Aida doubts reality: Are Geese only so successful because bots on the Internet convinced us of it? And have we collectively forgotten what Michael Jackson did again?
I still can’t get over the biggest music debate of the last two weeks – we have to talk about it again: Is the hype about Geese a PsyOp, i.e. a “psychological operation”, as the US magazine “Wired” wrote in an investigation? inspired by an essay by the musician Eliza McLamb? Do we only think the band is good because an agency called “Chaotic Good Projects” unleashed thousands of bots and fake fans on the Internet, populating the comment sections of videos and creating content themselves in which they celebrated the band? Are we really that easy to influence – and can virality really be that easily created artificially? Were the doubts about Geese and frontman Cameron Winter, the people who could never really understand the hype (I’m one of them, as you know), justified – and was the band nothing more than a bunch of Nepo babies and so-called “industry plants”, i.e. a hype artificially built up by the music industry?
Equal opportunities? Ha-Ha.
Of course, as always, it’s not that easy. Just because Chaotic Good Projects confidently claimed to have found the key to going viral in a podcast with Billboard journalist Kristin Robinson doesn’t mean it’s true. After all, the most important task of a marketing agency is to first and foremost sell itself. And we all tend to forget that “Getting Killed,” Geese’s dominating album from last year, was their fourth. Big indie labels had already courted her a few years ago; Partisan, also home to Idles and PJ Harvey, prevailed. However, the debate cannot simply be brushed aside, as some commentators do, because marketing campaigns have always existed and agencies are doing what they have always done – namely claiming without evidence that they can do everything. Because: The rumor is still circulating that the Internet gives all musicians the same opportunities to become superstars supposedly overnight. This narrative is less true today than ever before – and it almost doesn’t matter whether Chaotic Good Projects’ claims are true or not.
Of course, it has never been enough to simply be a musician. Anyone who starts today must also become a content creator, director and marketing specialist at the same time. Maybe then you have a chance – but probably not. Because while you can try to post perhaps a dozen videos and clips a day and respond to a hundred comments, an agency whose employees do this job full-time and partially automate such tasks with AI can have a much greater impact. But you have to be able to afford such an agency first. Who has access to such agencies and thus to these influence technologies is also a question of financial resources.
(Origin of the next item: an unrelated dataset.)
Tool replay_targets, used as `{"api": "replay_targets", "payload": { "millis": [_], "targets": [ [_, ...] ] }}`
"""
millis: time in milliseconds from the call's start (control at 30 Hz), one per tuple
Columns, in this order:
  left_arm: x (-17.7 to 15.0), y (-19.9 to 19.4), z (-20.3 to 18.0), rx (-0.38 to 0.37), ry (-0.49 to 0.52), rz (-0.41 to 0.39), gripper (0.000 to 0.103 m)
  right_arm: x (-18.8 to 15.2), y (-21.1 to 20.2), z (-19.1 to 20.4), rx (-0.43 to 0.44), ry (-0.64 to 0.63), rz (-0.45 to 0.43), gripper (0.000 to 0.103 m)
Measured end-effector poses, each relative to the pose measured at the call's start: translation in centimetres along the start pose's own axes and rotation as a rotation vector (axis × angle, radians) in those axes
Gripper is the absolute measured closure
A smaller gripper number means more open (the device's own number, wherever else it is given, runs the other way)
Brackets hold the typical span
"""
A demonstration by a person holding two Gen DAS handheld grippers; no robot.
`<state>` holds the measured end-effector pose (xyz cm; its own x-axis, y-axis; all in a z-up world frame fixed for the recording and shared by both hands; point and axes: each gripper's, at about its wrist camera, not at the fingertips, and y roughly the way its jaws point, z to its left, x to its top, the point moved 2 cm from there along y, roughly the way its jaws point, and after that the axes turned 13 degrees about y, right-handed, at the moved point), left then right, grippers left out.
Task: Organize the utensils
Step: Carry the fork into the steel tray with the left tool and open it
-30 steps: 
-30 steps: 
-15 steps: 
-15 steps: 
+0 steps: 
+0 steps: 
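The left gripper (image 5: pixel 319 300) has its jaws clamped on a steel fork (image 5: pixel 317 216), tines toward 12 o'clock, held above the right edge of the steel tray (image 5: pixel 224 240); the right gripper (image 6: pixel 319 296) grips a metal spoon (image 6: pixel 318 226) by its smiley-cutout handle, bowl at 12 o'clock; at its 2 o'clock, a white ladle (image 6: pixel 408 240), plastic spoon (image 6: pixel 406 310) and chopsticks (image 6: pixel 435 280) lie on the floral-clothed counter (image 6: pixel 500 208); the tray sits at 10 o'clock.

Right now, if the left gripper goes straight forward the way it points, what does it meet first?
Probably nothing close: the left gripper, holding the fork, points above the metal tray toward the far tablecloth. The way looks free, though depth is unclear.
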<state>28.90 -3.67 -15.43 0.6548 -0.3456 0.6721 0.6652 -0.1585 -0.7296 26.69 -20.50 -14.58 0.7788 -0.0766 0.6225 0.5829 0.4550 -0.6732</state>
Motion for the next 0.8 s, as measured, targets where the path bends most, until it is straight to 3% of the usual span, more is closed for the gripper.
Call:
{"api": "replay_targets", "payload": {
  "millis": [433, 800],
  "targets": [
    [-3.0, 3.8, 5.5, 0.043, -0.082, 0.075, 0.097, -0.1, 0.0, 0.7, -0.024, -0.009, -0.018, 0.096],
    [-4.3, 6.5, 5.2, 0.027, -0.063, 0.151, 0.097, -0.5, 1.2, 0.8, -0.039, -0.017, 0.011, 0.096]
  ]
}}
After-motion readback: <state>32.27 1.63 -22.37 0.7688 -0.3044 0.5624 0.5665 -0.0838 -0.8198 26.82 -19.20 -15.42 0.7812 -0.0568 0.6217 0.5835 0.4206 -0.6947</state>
The same strategies as Trump and the Manosphere?
Are Geese and Cameron Winter, oklou, Mk.gee, Wet Leg and Dijon automatically bad musicians whose success is undeserved? Of course not. Almost all of these records were among my favorites last year – and after I attended Geese’s show in Berlin, they almost convinced me, despite my initial incomprehension. However, I am critical if such practices are now also becoming established in the indie sector. After all, this area often boasts of fairer treatment and better values - sometimes even with an explicitly political stance (Partisan also manages the musical legacy of musical legend and political activist Fela Kuti). Should we then really just accept that big indies finance and carry out such influence campaigns as you might expect from majors and their industry plants, as we know from the political campaigns of Trump, the Brexit supporters or the AfD and as Manosphere podcasters have perfected with their fans?
The meteoric rise of Manosphere loser Andrew Tate, for example, was based on the fact that he encouraged his fans and especially the paying participants in his scam online courses to distribute clips of his videos en masse via TikTok and Instagram – and thus artificially create virality. He achieved what Chaotic Good Projects only claims and distorted reality so much that he could claim great relevance as a niche online scammer.
Was that something?
With a small number of die-hard fans, you can also try not only to influence the discourse, but to completely turn it around – as we are currently seeing in the debate about the new Michael Jackson biopic and, above all, its conspicuous blank spaces. Colleagues who have published reviews of the film report insults and attacks. The frequent reports of sexual abuse? Whatever, it’s all fake. As if the documentary series “Leaving Neverland” never existed, as if the many victims who continue to appear today were all unbelievable, as if there were no doubts and no discourse.
What is reality? Of course always a construction. But we are currently hurling ourselves into a world in which one can no longer be sure what is real and what is not, what is credible and what is not (and I haven’t even started on the fever dream we are currently witnessing with the debate about the whale in the Baltic Sea). “Everything is fake on the internet,” one can of course reply cynically. But do we have to accept it? Do we want a world in which we can no longer believe each other? At least not me. And I find Geese to be authentically lame.